Elliott waves are divided into many different levels. They can be small waves in the 30-second or 1-minute time frame. They can also be large waves that last for hundreds of years.
In other words, the Elliott wave model is a graph that shows the different emotional states of traders before market fluctuations.
Elliott Wave Principle: Understand correctly to have the correct way to recognize Elliott waves
The Elliott Wave Principle was first published in 1938. Although there have been many additions to it, the core of the principle remains the same. Accordingly, each Elliott model is divided into 5 waves. In which:
- Wave 1, 3, 5: Trend Wave
- Wave 2, 4: Corrective wave.
Thus, trend waves and corrective waves (also known as bullish waves and bearish waves) will be intertwined with each other and they have immutable principles:
- Wave 4 must never enter the price zone of wave 1.
- Wave 3 cannot be the shortest wave and it is the strongest bullish wave of the 3 bullish waves 1,3,5.
- Wave 2 cannot be corrected beyond the starting price zone of wave 1.
These are also the things you need to know in the wave counting rules. How to identify Elliott waves will depend on these rules. Thanks to that, you will determine the correct phase, correct wave, and correct sequence of 5 waves on the price chart.
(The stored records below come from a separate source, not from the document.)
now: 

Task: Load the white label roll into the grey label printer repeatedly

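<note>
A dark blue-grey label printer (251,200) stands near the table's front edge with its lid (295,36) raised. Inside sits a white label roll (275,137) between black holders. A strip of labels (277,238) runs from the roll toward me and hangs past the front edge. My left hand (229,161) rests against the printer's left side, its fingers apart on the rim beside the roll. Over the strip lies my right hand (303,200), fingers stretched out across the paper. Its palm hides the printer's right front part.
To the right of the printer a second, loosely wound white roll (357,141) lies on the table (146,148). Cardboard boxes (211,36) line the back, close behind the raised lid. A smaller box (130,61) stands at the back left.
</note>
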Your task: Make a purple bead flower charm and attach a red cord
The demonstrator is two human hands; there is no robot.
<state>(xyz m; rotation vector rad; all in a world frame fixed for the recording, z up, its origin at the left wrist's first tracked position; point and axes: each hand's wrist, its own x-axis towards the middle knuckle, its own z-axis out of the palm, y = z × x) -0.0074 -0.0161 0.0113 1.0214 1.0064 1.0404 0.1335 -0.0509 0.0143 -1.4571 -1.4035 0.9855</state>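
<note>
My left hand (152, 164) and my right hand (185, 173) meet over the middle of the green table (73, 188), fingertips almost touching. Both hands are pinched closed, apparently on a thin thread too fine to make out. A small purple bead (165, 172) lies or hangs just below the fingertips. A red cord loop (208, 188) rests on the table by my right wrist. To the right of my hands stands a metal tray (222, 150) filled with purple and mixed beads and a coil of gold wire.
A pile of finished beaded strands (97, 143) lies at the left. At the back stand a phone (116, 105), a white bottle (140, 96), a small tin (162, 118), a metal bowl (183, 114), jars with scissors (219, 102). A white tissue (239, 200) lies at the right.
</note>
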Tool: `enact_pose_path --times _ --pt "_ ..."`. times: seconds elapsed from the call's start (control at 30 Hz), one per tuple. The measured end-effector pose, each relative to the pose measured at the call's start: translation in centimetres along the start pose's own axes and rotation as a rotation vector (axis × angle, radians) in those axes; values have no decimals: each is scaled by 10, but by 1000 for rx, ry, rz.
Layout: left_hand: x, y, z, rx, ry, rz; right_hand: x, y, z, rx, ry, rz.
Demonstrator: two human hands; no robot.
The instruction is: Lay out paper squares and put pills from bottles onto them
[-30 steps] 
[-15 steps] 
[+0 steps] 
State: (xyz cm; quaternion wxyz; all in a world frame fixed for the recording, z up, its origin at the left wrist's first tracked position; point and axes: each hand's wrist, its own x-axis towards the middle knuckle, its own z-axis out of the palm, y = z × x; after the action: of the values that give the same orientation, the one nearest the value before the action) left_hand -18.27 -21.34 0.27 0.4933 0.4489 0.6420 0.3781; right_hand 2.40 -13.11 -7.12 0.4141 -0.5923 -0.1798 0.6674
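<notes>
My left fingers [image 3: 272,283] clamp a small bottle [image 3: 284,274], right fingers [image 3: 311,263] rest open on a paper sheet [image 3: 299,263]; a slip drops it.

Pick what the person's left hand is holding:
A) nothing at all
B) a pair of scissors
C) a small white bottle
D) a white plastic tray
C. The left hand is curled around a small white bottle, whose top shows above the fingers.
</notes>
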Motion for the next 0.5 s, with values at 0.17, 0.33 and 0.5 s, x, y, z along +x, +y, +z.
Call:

See more: Elliott wave: learn principles, trade effectively
How to identify Elliott waves with 2 basic models
A complete and basic Elliott wave indicator will consist of 8 waves. It will be divided into 2 phases. The first phase consists of 5 waves with the rules we have mentioned above. The second phase will consist of 3 waves and these are 3 corrective waves (against the main trend). These 3 waves will not be numbered 1,2,3 but will be marked with letters A, B, C.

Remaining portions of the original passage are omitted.